> Problem
Using the records below, output the stretch that opens with the line containing "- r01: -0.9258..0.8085" and closes with the line containing "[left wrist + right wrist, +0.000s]", exactly and including both lines, with nothing more.

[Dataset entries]
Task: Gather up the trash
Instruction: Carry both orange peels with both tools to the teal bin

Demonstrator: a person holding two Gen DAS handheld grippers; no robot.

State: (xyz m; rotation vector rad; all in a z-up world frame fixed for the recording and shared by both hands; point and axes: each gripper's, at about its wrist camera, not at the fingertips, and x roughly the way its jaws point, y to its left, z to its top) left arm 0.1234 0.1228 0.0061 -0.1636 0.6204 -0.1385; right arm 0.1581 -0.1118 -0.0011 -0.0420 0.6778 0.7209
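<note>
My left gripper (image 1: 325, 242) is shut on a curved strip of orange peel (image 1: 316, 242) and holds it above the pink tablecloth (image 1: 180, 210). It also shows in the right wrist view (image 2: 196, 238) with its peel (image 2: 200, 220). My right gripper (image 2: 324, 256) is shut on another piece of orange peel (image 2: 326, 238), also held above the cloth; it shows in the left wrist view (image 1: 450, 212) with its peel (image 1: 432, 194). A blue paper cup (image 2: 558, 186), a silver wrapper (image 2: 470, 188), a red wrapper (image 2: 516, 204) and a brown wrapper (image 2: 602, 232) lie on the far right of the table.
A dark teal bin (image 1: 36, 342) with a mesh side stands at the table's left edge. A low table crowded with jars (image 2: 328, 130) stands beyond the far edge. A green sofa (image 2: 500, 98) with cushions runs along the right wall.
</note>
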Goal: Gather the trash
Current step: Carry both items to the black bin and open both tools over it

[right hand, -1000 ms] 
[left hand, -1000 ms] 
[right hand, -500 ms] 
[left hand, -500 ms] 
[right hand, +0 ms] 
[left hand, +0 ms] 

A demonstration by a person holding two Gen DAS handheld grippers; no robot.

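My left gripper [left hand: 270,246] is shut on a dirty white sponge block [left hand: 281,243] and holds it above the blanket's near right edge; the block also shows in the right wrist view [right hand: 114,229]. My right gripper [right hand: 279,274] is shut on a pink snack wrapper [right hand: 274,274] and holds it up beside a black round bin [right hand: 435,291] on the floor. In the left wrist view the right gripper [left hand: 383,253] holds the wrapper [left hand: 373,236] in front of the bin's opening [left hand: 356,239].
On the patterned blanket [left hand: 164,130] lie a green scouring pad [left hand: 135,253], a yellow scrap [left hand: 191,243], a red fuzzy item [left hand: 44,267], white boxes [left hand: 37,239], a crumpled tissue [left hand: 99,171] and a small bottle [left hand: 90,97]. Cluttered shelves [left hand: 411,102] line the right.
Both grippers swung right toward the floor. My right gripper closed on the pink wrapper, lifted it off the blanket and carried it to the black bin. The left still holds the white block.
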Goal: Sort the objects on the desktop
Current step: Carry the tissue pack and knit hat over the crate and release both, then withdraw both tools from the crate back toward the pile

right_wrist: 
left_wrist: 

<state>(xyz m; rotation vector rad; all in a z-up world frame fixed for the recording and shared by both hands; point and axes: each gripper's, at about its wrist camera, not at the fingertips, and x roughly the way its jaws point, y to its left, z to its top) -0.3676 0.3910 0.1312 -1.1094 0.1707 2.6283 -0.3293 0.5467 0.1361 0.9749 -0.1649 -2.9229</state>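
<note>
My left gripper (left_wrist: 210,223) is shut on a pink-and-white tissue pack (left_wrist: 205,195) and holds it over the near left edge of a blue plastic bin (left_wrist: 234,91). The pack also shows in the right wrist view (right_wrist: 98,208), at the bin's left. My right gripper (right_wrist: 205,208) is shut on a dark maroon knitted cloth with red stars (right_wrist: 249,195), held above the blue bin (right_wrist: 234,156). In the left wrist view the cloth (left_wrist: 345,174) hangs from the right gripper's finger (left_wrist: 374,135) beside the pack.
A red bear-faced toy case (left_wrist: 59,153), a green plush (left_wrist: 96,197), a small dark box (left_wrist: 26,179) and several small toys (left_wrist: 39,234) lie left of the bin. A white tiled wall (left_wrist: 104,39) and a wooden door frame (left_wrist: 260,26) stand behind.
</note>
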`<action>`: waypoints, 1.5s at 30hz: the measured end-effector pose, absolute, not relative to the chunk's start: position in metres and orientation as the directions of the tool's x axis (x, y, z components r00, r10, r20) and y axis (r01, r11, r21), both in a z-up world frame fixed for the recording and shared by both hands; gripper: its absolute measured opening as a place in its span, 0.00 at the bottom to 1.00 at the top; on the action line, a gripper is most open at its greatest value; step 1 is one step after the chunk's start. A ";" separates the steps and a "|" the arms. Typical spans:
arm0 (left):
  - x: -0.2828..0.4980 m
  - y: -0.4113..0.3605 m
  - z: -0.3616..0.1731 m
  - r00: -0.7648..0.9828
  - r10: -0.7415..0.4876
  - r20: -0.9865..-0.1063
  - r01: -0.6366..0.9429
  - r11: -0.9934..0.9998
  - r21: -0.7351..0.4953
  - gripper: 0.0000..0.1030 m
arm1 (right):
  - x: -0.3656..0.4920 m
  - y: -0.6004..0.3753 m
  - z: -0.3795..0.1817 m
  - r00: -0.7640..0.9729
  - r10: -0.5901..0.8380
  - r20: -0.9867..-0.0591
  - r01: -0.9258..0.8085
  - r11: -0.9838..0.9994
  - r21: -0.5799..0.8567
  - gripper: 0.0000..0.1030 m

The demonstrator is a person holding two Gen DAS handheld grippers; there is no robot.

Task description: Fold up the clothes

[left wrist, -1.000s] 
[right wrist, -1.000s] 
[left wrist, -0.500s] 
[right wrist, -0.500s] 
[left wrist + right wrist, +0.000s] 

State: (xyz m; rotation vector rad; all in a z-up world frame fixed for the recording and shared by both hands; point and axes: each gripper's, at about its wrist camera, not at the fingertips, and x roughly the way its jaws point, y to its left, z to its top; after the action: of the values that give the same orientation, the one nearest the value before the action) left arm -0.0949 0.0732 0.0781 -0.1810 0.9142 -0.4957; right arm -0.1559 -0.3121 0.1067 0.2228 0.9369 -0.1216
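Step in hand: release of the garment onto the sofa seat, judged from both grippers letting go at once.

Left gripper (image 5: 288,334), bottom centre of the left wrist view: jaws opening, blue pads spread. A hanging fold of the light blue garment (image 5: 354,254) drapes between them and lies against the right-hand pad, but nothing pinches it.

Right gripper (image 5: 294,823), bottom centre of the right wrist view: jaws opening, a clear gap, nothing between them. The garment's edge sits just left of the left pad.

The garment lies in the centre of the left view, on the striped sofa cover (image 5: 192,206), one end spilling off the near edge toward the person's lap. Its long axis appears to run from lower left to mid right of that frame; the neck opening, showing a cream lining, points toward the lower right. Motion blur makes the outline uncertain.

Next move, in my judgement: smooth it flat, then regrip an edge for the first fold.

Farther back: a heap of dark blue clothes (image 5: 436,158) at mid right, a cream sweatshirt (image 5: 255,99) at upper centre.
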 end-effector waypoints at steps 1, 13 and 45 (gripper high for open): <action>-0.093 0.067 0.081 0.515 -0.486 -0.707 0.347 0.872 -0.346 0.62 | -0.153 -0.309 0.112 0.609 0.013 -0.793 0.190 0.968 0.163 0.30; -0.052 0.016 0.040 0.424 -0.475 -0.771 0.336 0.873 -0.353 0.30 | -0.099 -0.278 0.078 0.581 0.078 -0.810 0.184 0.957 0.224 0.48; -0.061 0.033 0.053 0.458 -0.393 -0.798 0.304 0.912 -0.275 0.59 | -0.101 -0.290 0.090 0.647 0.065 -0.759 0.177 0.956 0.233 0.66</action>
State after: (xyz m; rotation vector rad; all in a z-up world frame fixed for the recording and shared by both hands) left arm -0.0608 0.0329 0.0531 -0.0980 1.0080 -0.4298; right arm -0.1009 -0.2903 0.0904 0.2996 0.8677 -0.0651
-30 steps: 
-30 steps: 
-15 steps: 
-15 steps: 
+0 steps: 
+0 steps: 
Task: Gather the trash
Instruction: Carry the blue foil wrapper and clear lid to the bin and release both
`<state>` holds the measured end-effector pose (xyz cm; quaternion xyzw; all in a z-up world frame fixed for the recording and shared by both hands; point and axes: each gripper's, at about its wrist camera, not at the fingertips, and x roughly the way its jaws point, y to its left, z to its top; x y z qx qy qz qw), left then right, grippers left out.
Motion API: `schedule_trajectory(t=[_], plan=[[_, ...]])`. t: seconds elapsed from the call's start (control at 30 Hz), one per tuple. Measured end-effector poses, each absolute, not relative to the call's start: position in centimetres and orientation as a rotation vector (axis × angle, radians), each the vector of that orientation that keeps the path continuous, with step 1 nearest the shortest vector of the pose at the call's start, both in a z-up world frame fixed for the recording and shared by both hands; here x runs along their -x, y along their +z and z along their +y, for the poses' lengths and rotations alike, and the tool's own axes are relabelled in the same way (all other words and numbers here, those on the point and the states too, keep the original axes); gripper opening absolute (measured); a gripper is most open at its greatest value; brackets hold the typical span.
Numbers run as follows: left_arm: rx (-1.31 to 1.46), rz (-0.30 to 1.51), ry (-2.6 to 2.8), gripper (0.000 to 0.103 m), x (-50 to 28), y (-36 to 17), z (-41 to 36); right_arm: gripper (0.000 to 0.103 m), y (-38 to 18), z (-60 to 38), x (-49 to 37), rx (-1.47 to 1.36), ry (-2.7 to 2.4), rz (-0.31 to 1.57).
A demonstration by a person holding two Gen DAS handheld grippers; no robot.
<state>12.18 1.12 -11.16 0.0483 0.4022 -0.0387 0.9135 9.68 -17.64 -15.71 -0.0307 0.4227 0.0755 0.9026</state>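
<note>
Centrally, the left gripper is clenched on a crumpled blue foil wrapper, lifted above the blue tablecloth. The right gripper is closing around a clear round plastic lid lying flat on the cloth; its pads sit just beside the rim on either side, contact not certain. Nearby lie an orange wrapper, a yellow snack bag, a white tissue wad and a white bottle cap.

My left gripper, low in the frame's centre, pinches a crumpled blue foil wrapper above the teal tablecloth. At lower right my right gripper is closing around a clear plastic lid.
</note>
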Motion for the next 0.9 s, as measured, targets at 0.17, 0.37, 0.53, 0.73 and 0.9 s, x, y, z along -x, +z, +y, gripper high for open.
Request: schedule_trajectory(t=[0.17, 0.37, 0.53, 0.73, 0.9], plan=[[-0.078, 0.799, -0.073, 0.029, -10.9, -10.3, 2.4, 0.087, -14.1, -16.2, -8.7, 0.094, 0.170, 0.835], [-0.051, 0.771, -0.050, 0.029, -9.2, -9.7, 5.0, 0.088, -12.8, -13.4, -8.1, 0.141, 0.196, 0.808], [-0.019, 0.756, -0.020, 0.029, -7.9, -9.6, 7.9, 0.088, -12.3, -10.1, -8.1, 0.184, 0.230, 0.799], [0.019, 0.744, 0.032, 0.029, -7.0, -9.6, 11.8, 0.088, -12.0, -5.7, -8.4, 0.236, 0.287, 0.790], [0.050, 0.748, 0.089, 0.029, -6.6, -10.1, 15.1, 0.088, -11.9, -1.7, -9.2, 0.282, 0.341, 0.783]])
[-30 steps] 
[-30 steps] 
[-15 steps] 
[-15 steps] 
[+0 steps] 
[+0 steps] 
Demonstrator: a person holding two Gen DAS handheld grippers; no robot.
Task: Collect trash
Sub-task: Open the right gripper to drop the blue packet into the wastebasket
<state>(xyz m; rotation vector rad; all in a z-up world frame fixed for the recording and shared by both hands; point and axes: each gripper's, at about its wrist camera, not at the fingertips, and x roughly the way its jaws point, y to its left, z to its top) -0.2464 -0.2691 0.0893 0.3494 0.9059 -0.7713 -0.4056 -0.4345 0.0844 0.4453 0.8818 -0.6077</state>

> Answer area
  - r01: -0.9258..0.8085
  - r11: -0.9838..0.9994
  - r21: -0.5799..0.8567
  - gripper: 0.0000..0.1030 m

The demonstrator is a person holding two Gen DAS handheld grippers; there is no robot.

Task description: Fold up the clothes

[left wrist, -1.000s] 
[right wrist, -1.000s] 
[left wrist, -0.500s] 
[right wrist, -0.500s] 
[left wrist + right wrist, +0.000s] 

At this stage, the exercise is finished.